**Task statement:** Please copy exactly the lines that run from the start of the entries to the line containing "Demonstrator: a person", inclusive.

**Data to process:**
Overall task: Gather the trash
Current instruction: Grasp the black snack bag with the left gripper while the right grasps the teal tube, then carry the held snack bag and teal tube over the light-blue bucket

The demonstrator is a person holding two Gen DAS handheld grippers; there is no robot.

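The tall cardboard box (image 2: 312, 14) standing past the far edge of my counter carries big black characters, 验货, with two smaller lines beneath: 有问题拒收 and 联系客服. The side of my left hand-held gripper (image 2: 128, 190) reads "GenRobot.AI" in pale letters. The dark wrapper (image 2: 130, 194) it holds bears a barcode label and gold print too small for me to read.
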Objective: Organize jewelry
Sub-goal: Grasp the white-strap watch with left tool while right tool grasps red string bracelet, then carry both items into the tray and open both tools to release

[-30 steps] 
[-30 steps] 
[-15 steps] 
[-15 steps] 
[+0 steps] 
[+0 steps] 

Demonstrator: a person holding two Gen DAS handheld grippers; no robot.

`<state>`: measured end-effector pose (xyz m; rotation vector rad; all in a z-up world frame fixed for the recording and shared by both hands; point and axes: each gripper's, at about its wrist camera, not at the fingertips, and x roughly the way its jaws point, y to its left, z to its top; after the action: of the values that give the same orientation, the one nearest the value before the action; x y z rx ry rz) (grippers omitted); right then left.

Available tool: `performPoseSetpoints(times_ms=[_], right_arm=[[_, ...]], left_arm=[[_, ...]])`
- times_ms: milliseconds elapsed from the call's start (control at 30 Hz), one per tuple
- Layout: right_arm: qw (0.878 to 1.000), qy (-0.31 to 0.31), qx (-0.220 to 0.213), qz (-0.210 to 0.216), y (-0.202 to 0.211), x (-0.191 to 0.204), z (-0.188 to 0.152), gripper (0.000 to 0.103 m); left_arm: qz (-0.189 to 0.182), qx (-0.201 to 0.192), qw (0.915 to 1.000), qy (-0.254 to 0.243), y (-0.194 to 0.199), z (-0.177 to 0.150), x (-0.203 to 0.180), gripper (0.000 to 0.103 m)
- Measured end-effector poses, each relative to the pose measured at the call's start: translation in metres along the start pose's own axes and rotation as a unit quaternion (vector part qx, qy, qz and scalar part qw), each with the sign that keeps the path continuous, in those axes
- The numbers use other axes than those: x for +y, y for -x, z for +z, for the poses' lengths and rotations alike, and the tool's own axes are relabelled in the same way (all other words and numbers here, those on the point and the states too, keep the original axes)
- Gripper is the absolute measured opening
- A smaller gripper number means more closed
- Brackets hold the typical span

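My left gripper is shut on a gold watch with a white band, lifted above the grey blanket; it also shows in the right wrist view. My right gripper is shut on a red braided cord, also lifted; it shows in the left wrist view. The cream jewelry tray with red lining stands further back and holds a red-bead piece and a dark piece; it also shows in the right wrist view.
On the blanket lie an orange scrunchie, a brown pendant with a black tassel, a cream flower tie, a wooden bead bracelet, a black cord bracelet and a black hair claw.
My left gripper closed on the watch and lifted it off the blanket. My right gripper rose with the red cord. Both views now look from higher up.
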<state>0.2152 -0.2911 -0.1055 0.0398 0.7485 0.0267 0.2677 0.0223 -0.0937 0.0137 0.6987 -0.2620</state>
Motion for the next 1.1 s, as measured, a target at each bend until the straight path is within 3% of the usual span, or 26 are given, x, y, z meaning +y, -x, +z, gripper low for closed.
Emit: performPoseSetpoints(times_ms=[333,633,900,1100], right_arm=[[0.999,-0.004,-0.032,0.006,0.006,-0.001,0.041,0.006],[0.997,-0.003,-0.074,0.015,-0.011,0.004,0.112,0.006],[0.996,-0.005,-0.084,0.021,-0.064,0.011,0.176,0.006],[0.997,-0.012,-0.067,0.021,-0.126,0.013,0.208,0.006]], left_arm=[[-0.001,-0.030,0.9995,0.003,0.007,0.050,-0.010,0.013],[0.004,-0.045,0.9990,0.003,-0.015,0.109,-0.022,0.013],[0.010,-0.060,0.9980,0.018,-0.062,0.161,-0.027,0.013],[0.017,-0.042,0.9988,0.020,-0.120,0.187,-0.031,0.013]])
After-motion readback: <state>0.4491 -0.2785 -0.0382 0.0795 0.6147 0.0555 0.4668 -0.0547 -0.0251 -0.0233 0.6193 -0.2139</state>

**Answer to this exercise:**
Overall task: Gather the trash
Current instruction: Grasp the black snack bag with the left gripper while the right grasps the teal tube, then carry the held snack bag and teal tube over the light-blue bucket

The demonstrator is a person holding two Gen DAS handheld grippers; there is no robot.

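The tall cardboard box (image 2: 312, 14) standing past the far edge of my counter carries big black characters, 验货, with two smaller lines beneath: 有问题拒收 and 联系客服. The side of my left hand-held gripper (image 2: 128, 190) reads "GenRobot.AI" in pale letters. The dark wrapper (image 2: 130, 194) it holds bears a barcode label and gold print too small for me to read.
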Objective: Organize jewelry
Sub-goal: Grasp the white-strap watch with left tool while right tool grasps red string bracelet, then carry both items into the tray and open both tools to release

[-30 steps] 
[-30 steps] 
[-15 steps] 
[-15 steps] 
[+0 steps] 
[+0 steps] 

Demonstrator: a person holding two Gen DAS handheld grippers; no robot.

The reply to this exercise is complete.